Anyway, the question that we once would have asked—how simpler cases fare—has been answered. I doubt that this result will ever be challenged by contradicting evidence. Only a new and especially promising medication would merit testing on patients who are likely to respond to effective medications we know well, through extensive clinical experience.
Ruffalo: The British Psychological Society's report on depression caused controversy in 2020 for its description of depression as an "experience," not a disease. I wrote a brief, critical response to it here on Psychology Today. Having spent much of your career studying depression and its treatment, how do you conceptualize depression? Is it a disease, an experience, or something else?
Kramer: I dedicated Against Depression to that question. There are many ways to conceptualize mood disorders, but the medical model stands up well. What do you call an experience that is chronic or recurrent, that is associated with adverse changes in your brain, bones, endocrine glands, heart, and blood elements, and that is likely to shorten your life? Even a culture that had no concept of mental illness might well call that condition a disease. Depression checks all those boxes—and of course, we do recognize mental illnesses.
In Against Depression, I trace the history of resistance to the medical model. I associate it with the romanticization of melancholy, stigma against mental illness, the anti-psychiatry movement, and conflicts among the mental health professions. In Ordinarily Well, I look specifically at the claim that antidepressants are placebos with side effects. It arose in the 1950s when antidepressants were among the best-studied drugs in all of medicine. The two forms of resistance to medical-model approaches have had similar subsequent courses.

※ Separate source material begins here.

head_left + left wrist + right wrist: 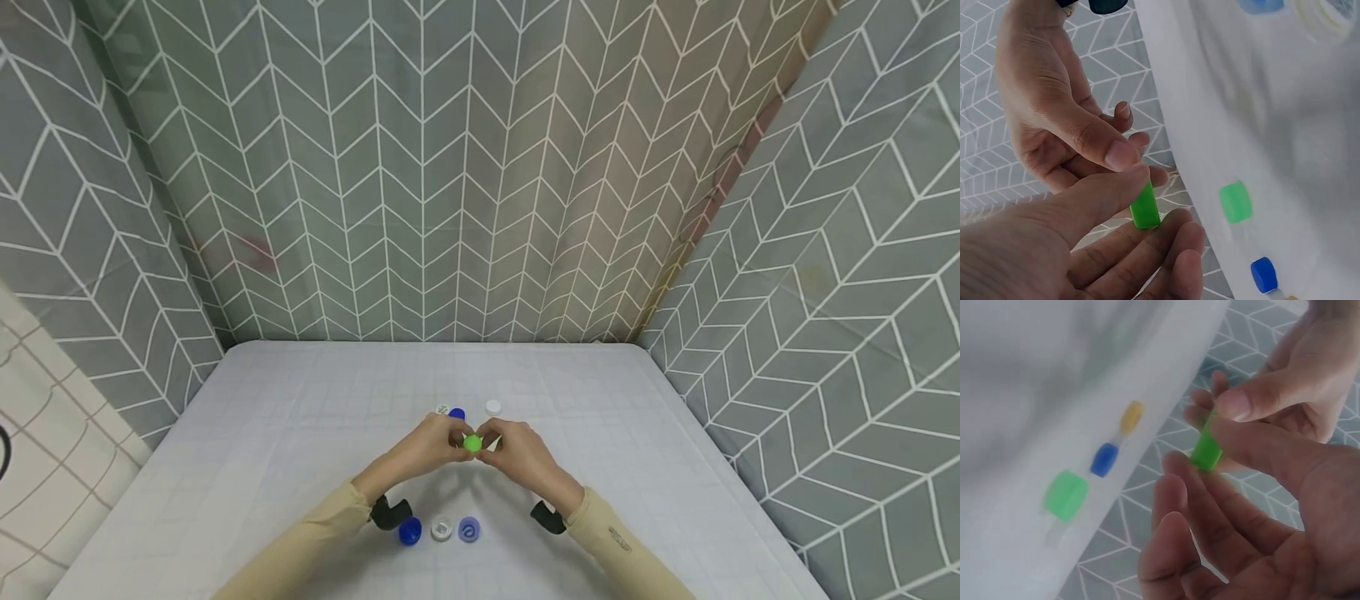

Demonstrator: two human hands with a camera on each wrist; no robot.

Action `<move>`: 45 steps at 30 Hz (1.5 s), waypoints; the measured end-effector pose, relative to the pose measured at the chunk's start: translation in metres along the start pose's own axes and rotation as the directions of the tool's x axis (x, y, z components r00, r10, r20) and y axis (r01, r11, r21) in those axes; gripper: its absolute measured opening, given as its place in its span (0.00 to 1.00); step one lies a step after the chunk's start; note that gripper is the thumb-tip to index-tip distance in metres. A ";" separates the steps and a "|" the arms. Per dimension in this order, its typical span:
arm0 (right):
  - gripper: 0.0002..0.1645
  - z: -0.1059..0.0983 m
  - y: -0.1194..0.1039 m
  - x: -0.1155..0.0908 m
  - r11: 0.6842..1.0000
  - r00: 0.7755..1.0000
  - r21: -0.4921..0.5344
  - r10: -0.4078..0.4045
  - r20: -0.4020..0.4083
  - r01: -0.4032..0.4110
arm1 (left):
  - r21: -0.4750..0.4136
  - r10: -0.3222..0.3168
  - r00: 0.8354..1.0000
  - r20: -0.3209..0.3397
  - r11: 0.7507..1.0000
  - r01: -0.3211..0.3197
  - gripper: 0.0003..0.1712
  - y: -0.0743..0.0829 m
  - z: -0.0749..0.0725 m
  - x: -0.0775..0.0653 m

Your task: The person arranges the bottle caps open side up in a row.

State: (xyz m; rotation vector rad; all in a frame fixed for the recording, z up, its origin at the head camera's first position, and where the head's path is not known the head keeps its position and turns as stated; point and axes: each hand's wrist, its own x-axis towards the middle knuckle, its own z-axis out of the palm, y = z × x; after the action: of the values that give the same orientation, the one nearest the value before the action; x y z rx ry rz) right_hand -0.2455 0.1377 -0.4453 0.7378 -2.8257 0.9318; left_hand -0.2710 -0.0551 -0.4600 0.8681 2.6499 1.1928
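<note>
Chevron-patterned curtains (420, 183) back a white table (247, 433); above it, left hand (435, 442) and right hand (527, 454) both pinch one green cap (472, 443) midway between them, neither nearer, round face up.

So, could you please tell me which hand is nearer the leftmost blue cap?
Left. The left hand is beyond the blue cap and slightly to its right; the right hand is also beyond it, but farther right.
</note>
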 end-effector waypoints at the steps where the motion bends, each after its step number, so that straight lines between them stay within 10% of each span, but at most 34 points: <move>1: 0.11 -0.002 -0.002 -0.002 1.000 1.000 0.004 -0.003 0.000 0.003 | 0.001 0.008 1.000 0.002 1.000 -0.008 0.15 0.001 0.000 -0.001; 19: 0.13 -0.009 -0.010 -0.013 1.000 0.999 -0.001 0.019 -0.051 -0.020 | 0.026 0.081 0.997 -0.018 0.996 -0.080 0.21 0.011 0.002 -0.009; 45: 0.08 -0.009 -0.008 -0.010 0.999 0.976 -0.014 -0.045 -0.212 0.043 | -0.084 0.012 0.993 -0.118 0.996 -0.022 0.12 0.011 -0.006 -0.010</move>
State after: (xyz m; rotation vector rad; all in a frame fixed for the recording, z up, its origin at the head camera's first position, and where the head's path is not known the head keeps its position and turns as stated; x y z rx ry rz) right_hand -0.2334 0.1417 -0.4356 0.6541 -2.6169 0.9296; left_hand -0.2596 -0.0588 -0.4493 0.8324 2.6633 1.3910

Ruffalo: Many psychiatry residents I teach have a great interest in psychotherapy and would like to incorporate it into their future practices. As a psychiatrist who values and has practiced psychotherapy, do you have any advice for psychiatry trainees looking to practice as psychotherapists in this current climate of managed care?
Kramer: It is hard for one generation to advise the next. I can say that as I finished residency training, my mentors told me that I would be unable to make a living practicing fee-for-service, psychotherapy-centered, outpatient psychiatry. Their mentors had likely told them the same.

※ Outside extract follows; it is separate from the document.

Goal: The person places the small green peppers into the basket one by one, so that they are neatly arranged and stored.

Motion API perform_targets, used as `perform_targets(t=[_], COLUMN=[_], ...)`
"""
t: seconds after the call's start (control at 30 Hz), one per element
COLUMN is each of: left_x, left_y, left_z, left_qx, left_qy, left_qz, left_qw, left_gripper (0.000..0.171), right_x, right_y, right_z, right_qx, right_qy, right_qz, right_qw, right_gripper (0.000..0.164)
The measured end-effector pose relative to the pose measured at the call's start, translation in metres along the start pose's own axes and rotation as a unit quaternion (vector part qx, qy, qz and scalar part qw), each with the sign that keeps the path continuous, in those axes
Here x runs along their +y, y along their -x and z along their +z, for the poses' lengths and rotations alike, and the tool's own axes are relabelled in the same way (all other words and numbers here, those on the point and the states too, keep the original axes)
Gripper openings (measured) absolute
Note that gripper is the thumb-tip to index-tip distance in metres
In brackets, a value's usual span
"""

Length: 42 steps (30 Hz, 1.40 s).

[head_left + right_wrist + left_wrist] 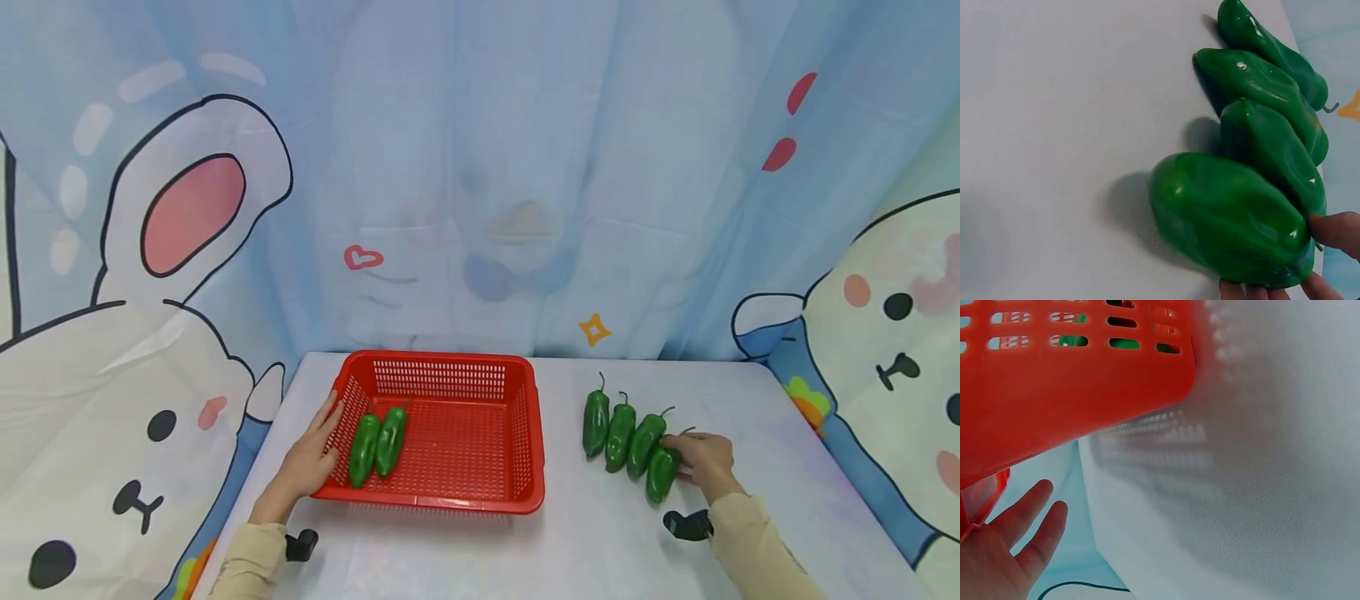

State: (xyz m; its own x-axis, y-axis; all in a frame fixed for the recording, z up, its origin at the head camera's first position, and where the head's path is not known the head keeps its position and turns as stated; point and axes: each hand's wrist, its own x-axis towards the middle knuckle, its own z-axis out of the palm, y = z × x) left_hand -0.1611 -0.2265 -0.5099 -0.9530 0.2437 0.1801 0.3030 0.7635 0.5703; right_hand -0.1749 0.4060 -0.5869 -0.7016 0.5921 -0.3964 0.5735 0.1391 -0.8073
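Note:
My right hand [708,461] pinches a green chili pepper [662,476] near its stem end, thumb on one side and fingers beneath. In the right wrist view this pepper [1229,219] is the nearest of a slanted row, overlapping its neighbour [1269,147]. Two other green peppers [596,423] [620,437] complete the row on the table. At the red plastic basket [427,502], my left hand [307,457] touches the left rim with its fingers extended. Inside, two green peppers [364,450] [392,442] lie side by side against the left wall.
The white table [562,550] carries the basket left of centre and the pepper row to its right. A light-blue curtain [480,167] with cartoon animals hangs along the table's back edge and both sides. Black straps or devices [687,526] sit at the wrists.

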Motion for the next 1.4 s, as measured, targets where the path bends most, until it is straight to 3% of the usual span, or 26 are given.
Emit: perform_targets(t=[0.1, 0.33, 0.7, 0.87, 1.13, 1.4], left_x=[0.001, 0.002, -0.001, -0.001, 0.0, 0.002], left_y=[0.001, 0.005, 0.0, 0.001, 0.002, -0.002], left_z=[0.001, 0.0, -0.01, -0.011, -0.01, -0.002], left_qx=[0.0, 0.002, 0.003, -0.005, 0.001, -0.003], left_qy=[0.002, 0.005, 0.001, -0.001, 0.005, 0.005], left_qz=[0.001, 0.003, 0.005, 0.001, -0.001, 0.01], left_qw=[1.0, 1.0, 1.0, 1.0, 1.0, 0.9999], left_gripper=[0.072, 0.072, 0.072, 0.072, 0.071, 0.072], right_x=[-0.001, -0.052, -0.1, -0.118, -0.141, -0.168], right_y=[0.003, 0.071, 0.082, 0.091, 0.11, 0.139], right_z=[-0.001, -0.024, -0.045, -0.048, -0.023, 0.021], right_qx=[0.006, -0.031, -0.046, -0.049, -0.074, -0.15], right_qy=[-0.003, -0.062, -0.109, -0.108, -0.116, -0.131], right_qz=[0.002, 0.032, 0.009, -0.009, -0.04, -0.078], right_qw=[1.0, 0.997, 0.993, 0.993, 0.99, 0.977], right_gripper=[0.065, 0.072, 0.04, 0.046, 0.054, 0.06])
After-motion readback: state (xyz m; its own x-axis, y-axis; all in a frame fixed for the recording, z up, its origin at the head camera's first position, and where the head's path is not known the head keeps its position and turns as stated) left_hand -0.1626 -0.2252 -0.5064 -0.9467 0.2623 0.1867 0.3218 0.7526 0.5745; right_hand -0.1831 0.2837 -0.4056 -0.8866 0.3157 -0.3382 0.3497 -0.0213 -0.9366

My practice filled immediately, and I continued for almost 40 years without ever having an open slot. Each new patient was an exception, an extra case that a Dean or close colleague insisted I see. In later years, some of the pressure on the practice came from colleagues' and prospective patients' awareness of my writing, but I would say that when I tried to refer out to psychotherapist-psychiatrists I respected, generally their rosters were full as well.

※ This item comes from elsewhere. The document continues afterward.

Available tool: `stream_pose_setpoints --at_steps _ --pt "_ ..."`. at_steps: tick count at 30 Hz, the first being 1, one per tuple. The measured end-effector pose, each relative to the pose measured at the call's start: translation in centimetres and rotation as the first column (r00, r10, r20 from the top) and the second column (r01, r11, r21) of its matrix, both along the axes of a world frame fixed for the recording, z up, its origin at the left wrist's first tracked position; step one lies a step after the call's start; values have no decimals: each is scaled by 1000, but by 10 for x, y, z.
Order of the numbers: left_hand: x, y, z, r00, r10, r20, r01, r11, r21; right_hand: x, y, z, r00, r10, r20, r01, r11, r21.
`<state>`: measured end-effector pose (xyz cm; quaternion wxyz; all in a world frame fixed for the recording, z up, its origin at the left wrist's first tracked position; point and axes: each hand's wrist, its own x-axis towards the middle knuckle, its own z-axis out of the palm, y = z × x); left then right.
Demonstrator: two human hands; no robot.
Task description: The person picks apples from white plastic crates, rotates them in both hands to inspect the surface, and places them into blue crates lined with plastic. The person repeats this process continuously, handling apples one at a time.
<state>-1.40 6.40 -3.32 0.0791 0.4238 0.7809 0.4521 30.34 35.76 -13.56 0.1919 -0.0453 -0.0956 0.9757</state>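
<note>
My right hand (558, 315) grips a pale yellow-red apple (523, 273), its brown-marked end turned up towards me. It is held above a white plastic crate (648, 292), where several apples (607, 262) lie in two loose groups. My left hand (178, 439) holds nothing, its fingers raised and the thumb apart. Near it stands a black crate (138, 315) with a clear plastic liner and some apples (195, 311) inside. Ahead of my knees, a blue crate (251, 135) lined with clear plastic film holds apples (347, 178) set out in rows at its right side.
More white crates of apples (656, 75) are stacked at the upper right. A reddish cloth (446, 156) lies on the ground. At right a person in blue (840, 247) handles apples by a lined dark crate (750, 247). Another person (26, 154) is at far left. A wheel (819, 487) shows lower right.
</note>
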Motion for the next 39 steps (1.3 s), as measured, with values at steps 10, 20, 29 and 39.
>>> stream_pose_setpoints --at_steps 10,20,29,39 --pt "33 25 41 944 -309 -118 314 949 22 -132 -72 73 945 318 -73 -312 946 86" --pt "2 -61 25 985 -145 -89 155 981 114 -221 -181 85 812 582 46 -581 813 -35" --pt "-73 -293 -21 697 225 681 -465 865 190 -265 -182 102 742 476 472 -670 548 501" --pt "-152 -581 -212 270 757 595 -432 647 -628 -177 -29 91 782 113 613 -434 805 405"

I do think that we need to discuss the morality of the full-fee private practice. When I started, I treated well-insured working-class patients, and later I managed to see patients at a reduced fee. Some jobs still promise that combination. The positions protect time for psychotherapy and allow treatment of less well-off patients. In this regard, sub-specialization—for example, in substance abuse treatment or hospice or hospital liaison work—may make a difference.
Ruffalo: Thank you very much for your time and thoughtful responses. I am certain that your work will continue to inspire future generations of psychiatrists and psychotherapists.